**Aim of the task:**
Take the data below and copy exactly the lines starting at the one with "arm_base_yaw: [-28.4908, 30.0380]" and finishing at the one with "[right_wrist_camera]", both included.

━━━━━ Record set

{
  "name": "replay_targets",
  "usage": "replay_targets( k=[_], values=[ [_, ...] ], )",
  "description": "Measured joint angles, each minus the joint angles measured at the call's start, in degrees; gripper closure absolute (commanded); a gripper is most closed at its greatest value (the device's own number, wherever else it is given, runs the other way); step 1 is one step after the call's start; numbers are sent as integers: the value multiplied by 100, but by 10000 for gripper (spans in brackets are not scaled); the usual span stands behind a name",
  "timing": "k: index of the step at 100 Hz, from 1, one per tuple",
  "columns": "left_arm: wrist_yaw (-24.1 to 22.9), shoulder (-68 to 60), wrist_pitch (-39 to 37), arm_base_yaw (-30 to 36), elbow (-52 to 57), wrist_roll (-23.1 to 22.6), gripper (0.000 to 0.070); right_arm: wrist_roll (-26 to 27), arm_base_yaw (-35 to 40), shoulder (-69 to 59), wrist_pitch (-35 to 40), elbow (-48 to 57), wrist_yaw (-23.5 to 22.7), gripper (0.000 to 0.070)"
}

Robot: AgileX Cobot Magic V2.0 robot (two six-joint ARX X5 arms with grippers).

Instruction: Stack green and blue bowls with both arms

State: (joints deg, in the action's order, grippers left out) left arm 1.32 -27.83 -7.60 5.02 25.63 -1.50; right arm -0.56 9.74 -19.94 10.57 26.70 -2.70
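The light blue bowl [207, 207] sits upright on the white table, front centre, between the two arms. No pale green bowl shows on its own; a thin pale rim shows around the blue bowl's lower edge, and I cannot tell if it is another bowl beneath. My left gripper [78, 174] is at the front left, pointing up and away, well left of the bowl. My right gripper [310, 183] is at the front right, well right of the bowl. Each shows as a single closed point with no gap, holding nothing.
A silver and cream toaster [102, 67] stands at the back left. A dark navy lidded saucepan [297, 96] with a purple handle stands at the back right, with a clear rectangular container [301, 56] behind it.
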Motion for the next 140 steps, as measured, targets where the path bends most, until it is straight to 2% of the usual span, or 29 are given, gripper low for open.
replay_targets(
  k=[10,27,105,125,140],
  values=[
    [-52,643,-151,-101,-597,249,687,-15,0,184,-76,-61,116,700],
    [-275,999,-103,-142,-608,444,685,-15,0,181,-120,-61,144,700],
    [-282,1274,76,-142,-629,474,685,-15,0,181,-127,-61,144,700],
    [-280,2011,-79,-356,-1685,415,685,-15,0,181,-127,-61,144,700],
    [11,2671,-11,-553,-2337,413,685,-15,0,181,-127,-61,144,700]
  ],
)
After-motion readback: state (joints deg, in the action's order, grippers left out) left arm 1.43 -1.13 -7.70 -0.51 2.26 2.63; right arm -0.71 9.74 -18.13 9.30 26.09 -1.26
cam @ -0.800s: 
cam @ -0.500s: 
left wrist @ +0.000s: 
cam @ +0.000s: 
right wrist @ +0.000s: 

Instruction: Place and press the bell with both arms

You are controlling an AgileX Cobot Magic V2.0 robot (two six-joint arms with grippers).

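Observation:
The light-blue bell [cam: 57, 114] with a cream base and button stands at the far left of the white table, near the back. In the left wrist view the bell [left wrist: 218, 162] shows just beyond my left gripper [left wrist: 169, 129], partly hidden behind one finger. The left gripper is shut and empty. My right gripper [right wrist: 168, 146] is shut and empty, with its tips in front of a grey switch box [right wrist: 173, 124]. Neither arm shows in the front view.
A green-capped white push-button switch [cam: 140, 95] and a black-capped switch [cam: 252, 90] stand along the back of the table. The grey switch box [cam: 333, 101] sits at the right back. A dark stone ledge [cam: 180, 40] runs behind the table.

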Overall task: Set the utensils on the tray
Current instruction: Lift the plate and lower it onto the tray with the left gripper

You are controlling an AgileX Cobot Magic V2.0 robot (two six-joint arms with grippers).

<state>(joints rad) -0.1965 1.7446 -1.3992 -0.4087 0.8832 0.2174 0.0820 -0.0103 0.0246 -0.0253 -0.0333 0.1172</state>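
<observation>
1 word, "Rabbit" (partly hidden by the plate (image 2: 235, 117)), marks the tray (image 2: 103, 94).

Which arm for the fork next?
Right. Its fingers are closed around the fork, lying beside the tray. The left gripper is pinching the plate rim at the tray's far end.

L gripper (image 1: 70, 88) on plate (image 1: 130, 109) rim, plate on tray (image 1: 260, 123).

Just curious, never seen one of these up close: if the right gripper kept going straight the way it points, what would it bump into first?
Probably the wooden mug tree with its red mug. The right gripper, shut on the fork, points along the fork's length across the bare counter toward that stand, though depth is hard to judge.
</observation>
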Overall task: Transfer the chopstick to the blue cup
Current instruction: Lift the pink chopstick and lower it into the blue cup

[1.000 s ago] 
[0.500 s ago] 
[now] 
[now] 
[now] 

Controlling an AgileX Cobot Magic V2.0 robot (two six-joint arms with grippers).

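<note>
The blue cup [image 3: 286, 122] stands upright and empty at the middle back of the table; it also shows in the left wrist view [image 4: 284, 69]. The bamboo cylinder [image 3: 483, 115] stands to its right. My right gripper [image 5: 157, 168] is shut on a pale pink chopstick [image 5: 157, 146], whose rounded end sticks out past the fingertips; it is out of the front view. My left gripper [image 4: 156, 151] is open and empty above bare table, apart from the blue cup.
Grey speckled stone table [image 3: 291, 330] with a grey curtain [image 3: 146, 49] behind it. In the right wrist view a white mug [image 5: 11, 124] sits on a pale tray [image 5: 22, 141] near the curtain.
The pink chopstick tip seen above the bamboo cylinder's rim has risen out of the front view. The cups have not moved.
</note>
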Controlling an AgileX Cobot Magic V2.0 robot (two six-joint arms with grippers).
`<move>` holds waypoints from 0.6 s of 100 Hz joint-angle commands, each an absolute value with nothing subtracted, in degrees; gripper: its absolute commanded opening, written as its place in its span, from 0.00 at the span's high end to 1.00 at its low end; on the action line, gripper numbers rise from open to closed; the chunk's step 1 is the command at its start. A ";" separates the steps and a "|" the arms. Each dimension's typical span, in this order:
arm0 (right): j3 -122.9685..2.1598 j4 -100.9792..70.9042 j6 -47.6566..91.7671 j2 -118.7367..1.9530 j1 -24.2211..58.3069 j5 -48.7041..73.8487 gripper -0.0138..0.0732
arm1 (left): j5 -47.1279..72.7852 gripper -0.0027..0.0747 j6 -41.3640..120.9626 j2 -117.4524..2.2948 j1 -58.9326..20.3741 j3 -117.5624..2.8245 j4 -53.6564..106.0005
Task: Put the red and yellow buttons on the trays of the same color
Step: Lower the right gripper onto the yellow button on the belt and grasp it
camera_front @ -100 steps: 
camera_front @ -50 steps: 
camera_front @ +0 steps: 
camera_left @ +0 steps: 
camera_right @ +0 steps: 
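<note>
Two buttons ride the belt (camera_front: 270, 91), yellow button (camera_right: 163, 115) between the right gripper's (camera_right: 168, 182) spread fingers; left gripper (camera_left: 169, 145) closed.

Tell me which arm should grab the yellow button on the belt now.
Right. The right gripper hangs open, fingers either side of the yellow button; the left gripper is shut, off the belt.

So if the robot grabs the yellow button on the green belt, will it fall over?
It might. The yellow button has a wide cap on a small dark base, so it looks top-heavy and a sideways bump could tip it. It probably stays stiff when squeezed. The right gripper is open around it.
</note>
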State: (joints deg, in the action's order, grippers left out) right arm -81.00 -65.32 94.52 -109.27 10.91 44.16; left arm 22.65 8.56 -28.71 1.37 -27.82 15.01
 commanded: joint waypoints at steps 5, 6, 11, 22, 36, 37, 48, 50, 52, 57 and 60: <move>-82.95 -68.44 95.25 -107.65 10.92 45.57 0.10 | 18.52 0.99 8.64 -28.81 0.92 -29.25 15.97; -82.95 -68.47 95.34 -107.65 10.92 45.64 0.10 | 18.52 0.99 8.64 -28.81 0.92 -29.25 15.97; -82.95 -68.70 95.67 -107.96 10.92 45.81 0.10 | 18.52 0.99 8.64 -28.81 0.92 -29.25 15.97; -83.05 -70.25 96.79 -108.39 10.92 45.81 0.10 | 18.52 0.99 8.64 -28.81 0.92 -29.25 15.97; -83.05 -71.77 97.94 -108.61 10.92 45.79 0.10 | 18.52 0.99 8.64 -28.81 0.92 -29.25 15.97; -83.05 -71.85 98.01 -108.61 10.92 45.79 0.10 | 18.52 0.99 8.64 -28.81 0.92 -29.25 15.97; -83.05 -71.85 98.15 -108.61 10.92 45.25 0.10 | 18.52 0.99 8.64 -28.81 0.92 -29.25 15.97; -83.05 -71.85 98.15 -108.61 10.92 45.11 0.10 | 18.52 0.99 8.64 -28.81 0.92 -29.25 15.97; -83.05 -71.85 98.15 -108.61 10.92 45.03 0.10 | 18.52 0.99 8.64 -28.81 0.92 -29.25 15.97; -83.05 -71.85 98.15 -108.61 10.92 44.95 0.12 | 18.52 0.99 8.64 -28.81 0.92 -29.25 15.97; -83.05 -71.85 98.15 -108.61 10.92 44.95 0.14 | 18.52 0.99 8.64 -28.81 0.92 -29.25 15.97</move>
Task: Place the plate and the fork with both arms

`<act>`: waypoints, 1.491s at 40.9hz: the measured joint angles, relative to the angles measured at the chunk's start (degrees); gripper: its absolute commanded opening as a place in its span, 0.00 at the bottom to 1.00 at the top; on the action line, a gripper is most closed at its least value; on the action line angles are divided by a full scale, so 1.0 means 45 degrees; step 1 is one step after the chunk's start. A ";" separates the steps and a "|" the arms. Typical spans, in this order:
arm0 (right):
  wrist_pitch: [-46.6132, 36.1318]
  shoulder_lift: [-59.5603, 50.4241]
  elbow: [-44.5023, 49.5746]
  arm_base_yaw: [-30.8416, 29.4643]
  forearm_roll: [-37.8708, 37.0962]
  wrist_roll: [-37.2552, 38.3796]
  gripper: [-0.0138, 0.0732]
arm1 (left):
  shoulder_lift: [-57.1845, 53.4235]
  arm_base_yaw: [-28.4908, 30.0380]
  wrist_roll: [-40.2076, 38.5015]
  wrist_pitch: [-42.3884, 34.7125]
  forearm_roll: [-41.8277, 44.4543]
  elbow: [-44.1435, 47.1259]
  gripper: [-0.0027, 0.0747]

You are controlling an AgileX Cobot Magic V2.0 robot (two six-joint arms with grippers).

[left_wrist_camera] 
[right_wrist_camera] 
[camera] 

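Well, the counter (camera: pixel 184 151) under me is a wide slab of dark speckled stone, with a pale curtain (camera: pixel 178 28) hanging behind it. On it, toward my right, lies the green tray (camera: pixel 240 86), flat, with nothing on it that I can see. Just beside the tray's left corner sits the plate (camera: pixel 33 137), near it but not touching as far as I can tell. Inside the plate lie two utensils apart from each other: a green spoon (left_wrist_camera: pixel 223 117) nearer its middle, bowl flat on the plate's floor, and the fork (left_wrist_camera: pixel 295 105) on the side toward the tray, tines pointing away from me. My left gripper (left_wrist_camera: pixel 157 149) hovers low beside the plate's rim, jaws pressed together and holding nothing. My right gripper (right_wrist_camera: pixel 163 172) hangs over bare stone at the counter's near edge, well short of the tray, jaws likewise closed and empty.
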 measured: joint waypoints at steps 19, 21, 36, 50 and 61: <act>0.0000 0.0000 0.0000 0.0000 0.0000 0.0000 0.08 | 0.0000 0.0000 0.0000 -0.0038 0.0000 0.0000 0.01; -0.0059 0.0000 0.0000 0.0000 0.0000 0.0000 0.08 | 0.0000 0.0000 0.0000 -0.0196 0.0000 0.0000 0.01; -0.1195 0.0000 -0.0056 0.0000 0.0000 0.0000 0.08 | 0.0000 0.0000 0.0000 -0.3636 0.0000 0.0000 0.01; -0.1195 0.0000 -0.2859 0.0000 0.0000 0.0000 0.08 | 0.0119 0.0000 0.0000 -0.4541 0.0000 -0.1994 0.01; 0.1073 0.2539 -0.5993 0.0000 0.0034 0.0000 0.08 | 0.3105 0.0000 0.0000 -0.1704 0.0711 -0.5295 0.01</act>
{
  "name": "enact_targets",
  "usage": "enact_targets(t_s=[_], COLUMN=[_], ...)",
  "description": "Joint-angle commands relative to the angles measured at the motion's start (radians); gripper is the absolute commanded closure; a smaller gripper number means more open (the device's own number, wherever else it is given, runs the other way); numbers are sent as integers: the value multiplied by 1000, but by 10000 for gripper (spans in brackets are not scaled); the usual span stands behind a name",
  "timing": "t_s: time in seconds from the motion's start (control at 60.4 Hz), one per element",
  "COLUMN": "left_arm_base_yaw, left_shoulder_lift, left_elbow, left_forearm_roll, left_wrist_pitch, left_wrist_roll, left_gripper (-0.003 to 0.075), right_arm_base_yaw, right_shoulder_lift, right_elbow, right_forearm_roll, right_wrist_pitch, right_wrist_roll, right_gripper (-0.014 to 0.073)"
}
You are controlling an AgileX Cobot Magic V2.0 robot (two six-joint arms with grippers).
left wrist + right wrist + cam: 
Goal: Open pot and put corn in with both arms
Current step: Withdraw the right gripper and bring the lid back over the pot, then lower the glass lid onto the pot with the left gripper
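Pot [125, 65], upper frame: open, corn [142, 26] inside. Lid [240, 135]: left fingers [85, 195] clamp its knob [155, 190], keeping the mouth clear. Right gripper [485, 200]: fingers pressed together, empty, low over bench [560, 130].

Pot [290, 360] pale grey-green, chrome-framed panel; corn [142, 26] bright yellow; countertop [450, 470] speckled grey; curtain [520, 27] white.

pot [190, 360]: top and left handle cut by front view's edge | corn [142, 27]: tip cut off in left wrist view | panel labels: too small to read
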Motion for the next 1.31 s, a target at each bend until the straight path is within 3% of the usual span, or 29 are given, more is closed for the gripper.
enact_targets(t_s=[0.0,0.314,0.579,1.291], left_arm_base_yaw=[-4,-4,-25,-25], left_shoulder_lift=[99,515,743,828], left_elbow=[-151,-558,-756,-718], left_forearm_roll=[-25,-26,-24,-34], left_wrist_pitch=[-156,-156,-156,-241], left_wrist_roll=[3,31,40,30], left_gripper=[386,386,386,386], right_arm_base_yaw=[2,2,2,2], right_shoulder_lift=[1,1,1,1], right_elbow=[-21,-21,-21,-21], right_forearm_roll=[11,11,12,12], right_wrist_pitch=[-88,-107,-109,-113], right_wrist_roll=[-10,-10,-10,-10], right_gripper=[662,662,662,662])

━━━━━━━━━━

**Task solution:**
  arm_base_yaw: [-28.4908, 30.0380]
  wrist_roll: [-40.2076, 38.5015]
  wrist_pitch: [-42.3884, 34.7125]
  forearm_roll: [-41.8277, 44.4543]
  elbow: [-44.1435, 47.1259]
  gripper: [-0.0027, 0.0747]

You are controlling an AgileX Cobot Magic V2.0 robot (two six-joint arms with grippers).

[left_wrist_camera] 
[right_wrist_camera] 

The full answer has now been given.